- WHAT IS REQUIRED: Write out, with no changes, every line starting at the one that contains "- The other" and ending at the last line of the data below. Leave pictures out.

Dataset records:
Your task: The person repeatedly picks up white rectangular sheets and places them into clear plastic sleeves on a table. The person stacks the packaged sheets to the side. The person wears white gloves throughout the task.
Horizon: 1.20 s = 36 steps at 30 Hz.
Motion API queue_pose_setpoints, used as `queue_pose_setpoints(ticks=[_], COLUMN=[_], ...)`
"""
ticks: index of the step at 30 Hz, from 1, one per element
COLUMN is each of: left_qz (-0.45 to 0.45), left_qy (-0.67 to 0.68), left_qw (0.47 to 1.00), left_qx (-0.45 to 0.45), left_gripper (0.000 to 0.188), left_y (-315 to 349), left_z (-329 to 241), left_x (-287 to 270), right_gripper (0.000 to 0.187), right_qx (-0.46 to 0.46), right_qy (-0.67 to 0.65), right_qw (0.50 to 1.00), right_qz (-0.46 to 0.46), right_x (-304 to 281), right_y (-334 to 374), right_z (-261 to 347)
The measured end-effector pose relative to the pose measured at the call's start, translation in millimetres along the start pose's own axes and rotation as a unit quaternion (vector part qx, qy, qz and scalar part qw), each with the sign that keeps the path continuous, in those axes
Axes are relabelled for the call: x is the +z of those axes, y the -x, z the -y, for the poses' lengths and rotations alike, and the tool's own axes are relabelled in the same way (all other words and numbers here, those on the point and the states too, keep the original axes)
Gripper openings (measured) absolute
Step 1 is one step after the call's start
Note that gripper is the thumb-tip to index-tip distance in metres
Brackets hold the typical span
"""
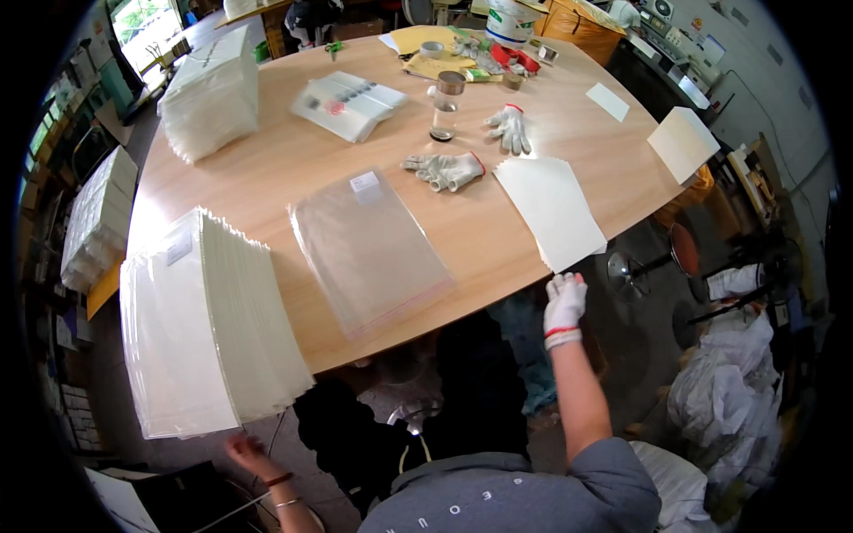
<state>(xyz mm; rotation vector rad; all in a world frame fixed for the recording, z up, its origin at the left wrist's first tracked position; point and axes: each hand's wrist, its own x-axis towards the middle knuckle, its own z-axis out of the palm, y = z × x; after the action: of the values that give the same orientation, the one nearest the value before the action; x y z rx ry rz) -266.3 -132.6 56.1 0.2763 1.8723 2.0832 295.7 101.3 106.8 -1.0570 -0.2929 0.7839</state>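
Note:
My right hand (pixel 565 304), in a white glove with a red cuff edge, is at the near corner of a stack of white paper sheets (pixel 553 213). Its fingers are bent together, their tips against the paper's edge; whether a sheet is between them is hidden. My left hand (pixel 249 453), ungloved and smeared by motion, is low beside the near end of a tall fanned stack of white sheets in clear sleeves (pixel 173 329). Between the two stacks lies a pile of clear plastic bags (pixel 369 253) with a small white label.
Two loose work gloves (pixel 444 171) (pixel 510 130) lie near a lidded bottle (pixel 446 107). Behind are printed bags (pixel 346 105), a wrapped stack (pixel 211 93), green scissors (pixel 333 49) and a white bucket (pixel 511 22). A white card box (pixel 682 144) stands at the right edge; stools (pixel 684 249) are beyond.

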Motion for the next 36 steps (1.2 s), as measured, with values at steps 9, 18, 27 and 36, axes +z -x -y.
queue_pose_setpoints(ticks=[9,18,27,36], left_qz=[0.483,0.406,0.420,0.327], left_qy=[-0.132,-0.494,-0.510,-0.387], left_qw=[0.863,0.588,0.591,0.643], left_qx=[0.075,0.496,0.464,0.574], left_gripper=[0.008,0.019,0.008,0.015], left_y=[110.7,96.0,63.4,53.2], left_z=[-10.5,-9.4,9.1,18.2], left_x=[140.7,294.4,312.0,297.1], right_gripper=[0.047,0.017,0.031,0.031], right_qx=[0.176,0.171,0.033,0.301], right_qy=[-0.047,0.160,0.177,0.095], right_qw=[0.980,0.972,0.964,0.905], right_qz=[-0.076,-0.016,0.198,0.285], right_x=[3.5,-26.8,-13.8,-10.7], right_y=[-49.3,-151.9,14.3,106.0], right_z=[52.1,53.6,91.7,54.6])
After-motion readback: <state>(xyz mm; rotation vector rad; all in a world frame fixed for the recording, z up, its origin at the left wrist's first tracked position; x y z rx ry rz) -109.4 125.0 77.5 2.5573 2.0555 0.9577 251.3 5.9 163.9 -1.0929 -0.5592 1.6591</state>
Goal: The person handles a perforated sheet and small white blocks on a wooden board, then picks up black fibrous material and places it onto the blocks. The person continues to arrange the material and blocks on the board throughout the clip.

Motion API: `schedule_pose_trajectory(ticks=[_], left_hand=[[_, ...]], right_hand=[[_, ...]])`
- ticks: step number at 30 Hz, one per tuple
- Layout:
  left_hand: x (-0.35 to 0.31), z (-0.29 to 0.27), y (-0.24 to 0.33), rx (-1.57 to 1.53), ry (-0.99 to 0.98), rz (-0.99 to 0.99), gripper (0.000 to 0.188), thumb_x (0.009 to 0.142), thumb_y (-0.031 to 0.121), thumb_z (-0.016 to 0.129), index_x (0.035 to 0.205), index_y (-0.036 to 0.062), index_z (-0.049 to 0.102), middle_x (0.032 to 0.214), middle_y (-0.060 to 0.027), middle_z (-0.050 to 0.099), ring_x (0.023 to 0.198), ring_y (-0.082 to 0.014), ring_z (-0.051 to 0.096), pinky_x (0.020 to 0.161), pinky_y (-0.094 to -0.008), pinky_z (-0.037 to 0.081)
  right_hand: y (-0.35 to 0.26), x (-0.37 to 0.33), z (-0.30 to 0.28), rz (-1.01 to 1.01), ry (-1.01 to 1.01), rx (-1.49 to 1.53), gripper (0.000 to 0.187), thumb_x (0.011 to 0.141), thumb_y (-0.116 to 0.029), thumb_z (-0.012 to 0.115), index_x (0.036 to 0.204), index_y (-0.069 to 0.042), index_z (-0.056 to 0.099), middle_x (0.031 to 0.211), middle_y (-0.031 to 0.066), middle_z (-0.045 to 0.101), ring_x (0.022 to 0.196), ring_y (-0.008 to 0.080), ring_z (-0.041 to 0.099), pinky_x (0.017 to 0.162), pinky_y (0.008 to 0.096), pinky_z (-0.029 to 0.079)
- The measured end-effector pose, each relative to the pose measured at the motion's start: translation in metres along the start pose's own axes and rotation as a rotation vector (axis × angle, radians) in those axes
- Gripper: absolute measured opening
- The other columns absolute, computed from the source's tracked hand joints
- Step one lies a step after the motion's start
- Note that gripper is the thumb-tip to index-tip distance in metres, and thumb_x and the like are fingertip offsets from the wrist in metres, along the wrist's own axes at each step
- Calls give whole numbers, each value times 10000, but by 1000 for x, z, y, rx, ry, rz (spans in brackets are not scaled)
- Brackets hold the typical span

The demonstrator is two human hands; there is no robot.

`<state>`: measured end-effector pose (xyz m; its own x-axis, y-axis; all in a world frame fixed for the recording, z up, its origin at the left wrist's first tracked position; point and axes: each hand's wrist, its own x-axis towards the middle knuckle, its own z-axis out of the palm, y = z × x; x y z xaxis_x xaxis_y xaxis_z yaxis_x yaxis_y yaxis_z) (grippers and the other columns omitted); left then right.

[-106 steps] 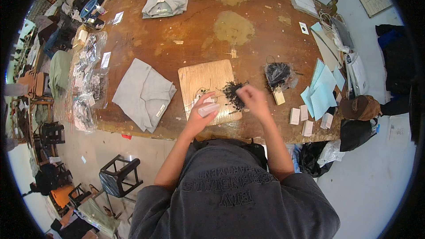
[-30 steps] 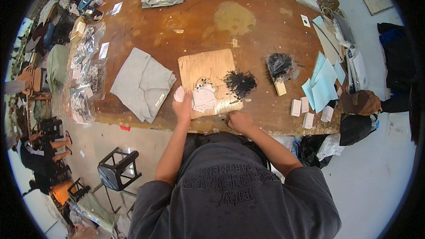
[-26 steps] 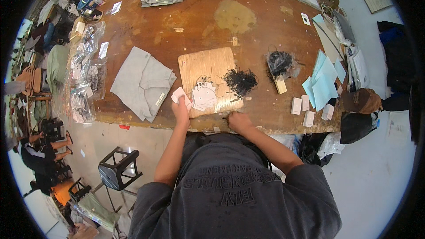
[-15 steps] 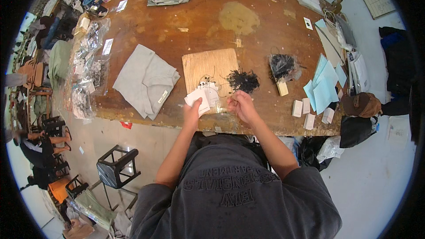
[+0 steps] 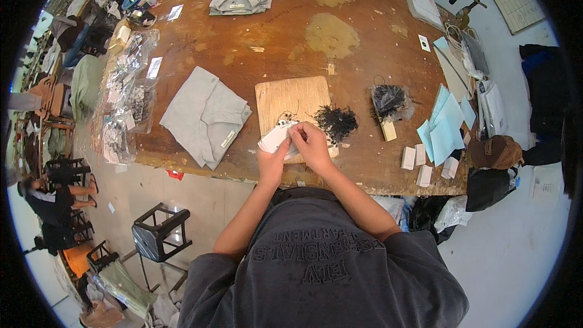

- THE COMPLETED TASK:
- The other columns absolute, computed from the source's tracked hand joints
- Step one lies a step after the motion's start
- Note that gripper is the thumb-tip to index-tip distance in metres, and thumb_x and the like are fingertip offsets from the wrist in metres, along the wrist's own axes at each step
- Calls give whole numbers, each value times 10000, but by 1000 for x, z, y, rx, ry, rz (spans in brackets are not scaled)
- Brackets hold the typical span

The demonstrator is two human hands; there is no robot.

`<state>`: measured end-effector pose (xyz m; its own x-axis, y-axis; all in a world frame fixed for the recording, z up, its origin at the left wrist's first tracked position; point and axes: each hand's wrist, its own x-axis towards the middle knuckle, its own z-axis out of the palm, y = z × x; x y z xaxis_x xaxis_y xaxis_z yaxis_x yaxis_y yaxis_z) (grippers and the other columns omitted); left then right.

[-106 steps] 
[-30 steps] 
[-26 steps] 
[-15 steps] 
[+0 steps] 

This answer leaves nothing further to address.